There is a new bar for the Philippine Offshore Gambling Operators (POGOs) to explain if they want to remain in the country. Operators and their service providers must register with the Anti Money Laundering Council (AMLC) by 16 March 2021.
The provision comes as a result of an amendment to the 2001 Anti-Money Laundering Act (AMLA), which added the two sectors to the protected persons covered by the Act, as well as real estate developments and brokers. For an electronic reporting system, they must all register.
“These persons and entities are required to report covered and suspicious transactions to the AMLC within the period prescribed and for the threshold amount fixed by the law,” it said. Failure to register “would mean failure to electronically file covered and suspicious transaction reports with the AMLC, which is a money laundering offense per Sec. 4 of the AMLA.”
Violators with assets worth more than P50 billion ($1 billion) face a maximum penalty of P5 million ($1 million), while businesses with assets worth P10 million ($200,000) and below have to pay between P10,000 ($200) and P500,000 ($10,000) at most.
On January 29, 2021, President Rodrigo Duterte signed the law amending the AMLA. The Philippines had previously been on a grey money laundering list, and the latest reforms were seen as a way of improving investigations and returning to a weak international image.
An AMLC study explicitly called out gambling operators who cited them as a risk of money laundering.
Contract with PNP
The AMLC also announced a contract with the Philippine National Police (PNP) to help fight money laundering. Details on alleged criminals will be exchanged by the two organisations which will contribute to money laundering groups.

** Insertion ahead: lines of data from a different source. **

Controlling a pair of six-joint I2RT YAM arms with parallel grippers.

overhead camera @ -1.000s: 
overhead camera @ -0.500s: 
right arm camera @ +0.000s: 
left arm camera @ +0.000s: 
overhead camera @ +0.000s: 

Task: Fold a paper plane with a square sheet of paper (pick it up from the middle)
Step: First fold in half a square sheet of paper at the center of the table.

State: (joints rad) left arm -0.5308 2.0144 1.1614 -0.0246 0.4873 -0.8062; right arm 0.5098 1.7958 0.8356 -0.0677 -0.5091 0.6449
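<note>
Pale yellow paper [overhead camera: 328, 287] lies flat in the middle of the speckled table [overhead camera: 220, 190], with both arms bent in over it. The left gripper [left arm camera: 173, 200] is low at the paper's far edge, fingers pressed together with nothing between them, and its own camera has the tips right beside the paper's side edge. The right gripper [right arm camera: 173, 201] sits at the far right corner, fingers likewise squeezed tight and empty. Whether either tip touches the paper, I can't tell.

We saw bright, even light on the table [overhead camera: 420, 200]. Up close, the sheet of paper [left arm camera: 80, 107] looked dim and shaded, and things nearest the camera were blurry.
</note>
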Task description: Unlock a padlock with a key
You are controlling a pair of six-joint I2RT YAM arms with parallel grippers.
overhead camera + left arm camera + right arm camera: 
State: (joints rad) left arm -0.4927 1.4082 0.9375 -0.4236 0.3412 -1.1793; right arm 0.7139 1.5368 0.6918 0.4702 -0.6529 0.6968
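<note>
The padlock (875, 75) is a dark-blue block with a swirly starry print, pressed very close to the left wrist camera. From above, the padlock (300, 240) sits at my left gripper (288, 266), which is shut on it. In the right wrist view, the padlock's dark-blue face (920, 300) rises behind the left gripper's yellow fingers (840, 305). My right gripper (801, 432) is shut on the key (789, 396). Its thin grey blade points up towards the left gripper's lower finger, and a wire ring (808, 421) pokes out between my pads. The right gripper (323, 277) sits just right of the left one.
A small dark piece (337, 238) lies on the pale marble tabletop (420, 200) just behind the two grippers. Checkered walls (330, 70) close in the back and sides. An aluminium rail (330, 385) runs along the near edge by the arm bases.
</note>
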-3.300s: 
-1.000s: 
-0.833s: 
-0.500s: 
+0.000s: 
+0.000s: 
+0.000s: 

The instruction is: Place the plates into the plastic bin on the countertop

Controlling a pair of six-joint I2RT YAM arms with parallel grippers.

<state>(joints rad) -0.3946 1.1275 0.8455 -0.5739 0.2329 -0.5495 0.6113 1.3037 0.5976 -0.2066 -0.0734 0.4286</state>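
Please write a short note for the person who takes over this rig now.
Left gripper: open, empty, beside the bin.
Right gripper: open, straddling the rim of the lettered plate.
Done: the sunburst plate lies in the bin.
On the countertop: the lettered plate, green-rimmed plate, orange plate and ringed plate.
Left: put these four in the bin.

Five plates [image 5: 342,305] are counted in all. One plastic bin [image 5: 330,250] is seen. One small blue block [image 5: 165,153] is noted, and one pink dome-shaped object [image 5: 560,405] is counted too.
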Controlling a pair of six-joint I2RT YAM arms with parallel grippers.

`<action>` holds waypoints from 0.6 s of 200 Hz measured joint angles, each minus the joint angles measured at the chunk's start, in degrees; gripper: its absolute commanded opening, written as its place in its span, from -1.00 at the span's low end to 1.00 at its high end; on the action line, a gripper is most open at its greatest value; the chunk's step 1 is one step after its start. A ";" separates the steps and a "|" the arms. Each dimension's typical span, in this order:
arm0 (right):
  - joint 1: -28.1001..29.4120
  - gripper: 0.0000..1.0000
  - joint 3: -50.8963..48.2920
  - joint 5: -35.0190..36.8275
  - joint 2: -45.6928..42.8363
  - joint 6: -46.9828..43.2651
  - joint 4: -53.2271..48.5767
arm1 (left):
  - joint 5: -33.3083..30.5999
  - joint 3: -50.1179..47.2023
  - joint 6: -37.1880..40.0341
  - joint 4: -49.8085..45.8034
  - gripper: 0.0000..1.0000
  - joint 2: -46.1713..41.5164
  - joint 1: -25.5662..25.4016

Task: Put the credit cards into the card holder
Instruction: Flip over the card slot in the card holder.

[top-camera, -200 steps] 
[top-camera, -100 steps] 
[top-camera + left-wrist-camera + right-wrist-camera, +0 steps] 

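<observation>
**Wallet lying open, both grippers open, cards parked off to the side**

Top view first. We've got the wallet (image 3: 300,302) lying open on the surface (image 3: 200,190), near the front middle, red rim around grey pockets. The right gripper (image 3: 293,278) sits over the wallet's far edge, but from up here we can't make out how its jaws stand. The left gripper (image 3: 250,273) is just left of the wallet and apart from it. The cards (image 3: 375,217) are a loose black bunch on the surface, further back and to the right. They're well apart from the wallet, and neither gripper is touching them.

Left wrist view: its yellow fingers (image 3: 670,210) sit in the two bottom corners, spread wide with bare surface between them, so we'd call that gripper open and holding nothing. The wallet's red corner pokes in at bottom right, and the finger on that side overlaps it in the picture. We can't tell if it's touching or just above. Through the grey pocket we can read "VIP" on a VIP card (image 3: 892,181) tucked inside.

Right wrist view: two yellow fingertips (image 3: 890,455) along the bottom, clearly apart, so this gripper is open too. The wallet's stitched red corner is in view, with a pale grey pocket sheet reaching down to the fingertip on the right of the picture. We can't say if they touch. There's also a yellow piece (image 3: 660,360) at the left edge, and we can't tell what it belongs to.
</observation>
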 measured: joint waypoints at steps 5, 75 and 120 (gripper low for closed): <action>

The expectation of such an initiative would be that this would be a negligible bar to clear for licensed POGOs, as anti-money laundering controls would have had to be enforced long ago by long-time players in the industry. The big question is whether this effort will have any effects on the crackdown by another name on the NOGO industry, or unlicensed POGOs, since they might be less likely to care how their sites are being used, and otherwise have become a thorn in the law enforcement side of the Philippines.